Modifying the request header reptiles

Reptile first article

Since I am self-taught reptile first blog, perhaps the last one, it all depends on my mood.

import requests # 导入requests模块,用来获取网页的
url='某网址'       #你要爬取的网页的网址
try:               #这个不讲了,不懂看前面的python基础模块。
    r=requests.get(url)    #通过get方法获取一个url的response对象,就是r
    r.raise_for_status()   # 这个方法用来返回网络响应码,200未成功获取,非200全都是失败,直接抛出异常
    r.encoding=r.apparent_encoding #这个方法是用来确定编码的,一般的网站编码都是什么ISO的,然后备用编码才是utf8,要看一下,这里一他的备用编码为标准获取。
    print(r.text[1000:2000])# 打印获取的内容
except:
    print('爬取失败') #爬取失败执行这句

I turn to explain the role of each line, write good comments after each line. .

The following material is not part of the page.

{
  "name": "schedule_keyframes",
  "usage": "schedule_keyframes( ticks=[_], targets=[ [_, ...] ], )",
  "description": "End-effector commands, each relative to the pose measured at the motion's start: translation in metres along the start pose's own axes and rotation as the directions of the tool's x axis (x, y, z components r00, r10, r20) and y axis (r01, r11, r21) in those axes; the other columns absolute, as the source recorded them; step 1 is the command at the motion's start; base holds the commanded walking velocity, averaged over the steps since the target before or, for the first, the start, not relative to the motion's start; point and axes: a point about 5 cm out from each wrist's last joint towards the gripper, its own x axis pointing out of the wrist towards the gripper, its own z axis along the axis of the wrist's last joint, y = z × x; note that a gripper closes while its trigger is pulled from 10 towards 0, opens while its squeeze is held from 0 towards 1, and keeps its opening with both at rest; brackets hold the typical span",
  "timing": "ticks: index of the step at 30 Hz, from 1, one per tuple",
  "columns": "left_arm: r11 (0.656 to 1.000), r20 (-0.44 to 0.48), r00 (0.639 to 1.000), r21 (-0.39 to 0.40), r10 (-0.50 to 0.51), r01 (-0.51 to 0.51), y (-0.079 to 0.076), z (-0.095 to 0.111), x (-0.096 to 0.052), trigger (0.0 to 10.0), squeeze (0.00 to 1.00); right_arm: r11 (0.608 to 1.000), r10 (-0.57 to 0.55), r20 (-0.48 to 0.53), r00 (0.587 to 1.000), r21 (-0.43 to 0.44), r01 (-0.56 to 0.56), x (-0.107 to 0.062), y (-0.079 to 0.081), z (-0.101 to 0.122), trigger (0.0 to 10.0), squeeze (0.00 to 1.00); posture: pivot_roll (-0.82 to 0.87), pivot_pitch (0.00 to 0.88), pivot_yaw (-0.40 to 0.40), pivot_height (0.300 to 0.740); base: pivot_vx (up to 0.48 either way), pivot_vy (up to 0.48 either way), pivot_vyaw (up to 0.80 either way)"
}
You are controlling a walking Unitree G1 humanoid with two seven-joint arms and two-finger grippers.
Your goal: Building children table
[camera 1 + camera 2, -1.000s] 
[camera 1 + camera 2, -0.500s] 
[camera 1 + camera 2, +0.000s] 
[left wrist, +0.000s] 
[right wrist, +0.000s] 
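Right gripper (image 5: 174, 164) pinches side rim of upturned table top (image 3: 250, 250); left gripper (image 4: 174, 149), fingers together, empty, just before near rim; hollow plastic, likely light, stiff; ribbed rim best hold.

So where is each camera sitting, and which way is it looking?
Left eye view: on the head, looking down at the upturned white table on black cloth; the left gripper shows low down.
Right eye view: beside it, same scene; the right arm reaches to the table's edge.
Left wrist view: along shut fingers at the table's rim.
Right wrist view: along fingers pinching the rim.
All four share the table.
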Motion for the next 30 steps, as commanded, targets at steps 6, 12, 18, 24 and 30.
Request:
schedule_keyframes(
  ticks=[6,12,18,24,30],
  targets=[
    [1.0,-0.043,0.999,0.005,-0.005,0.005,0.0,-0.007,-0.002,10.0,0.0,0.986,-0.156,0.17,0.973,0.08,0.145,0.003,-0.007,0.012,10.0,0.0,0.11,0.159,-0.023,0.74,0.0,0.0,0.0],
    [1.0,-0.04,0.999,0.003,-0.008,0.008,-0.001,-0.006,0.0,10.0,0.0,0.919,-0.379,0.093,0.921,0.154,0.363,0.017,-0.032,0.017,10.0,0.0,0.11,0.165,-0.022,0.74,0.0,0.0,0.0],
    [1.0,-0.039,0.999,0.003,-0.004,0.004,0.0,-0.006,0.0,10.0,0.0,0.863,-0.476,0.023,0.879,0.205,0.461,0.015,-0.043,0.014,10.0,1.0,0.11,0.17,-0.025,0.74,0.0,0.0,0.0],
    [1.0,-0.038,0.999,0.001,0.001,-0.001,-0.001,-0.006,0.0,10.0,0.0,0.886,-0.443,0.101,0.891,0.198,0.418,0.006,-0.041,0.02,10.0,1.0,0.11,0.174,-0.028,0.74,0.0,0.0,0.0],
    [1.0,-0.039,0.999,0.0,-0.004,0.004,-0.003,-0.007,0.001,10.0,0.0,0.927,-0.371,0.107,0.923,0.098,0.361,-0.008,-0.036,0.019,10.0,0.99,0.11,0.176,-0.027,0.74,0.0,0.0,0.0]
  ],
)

Why hold diagram. . Because I put the map found, than to put the code in trouble

The above code crawl Baidu page no problem, but there are some pages are done processing, he only interviewed the browser, and our code above will be found to be python user access will be terminated. We look to

img

By this code to see what their request request request header information yes.

img

Here clearly written user-agent request is python, people climb this request pages, is tantamount to exalt me ​​I am a thief to steal money to the bank round and round the flag.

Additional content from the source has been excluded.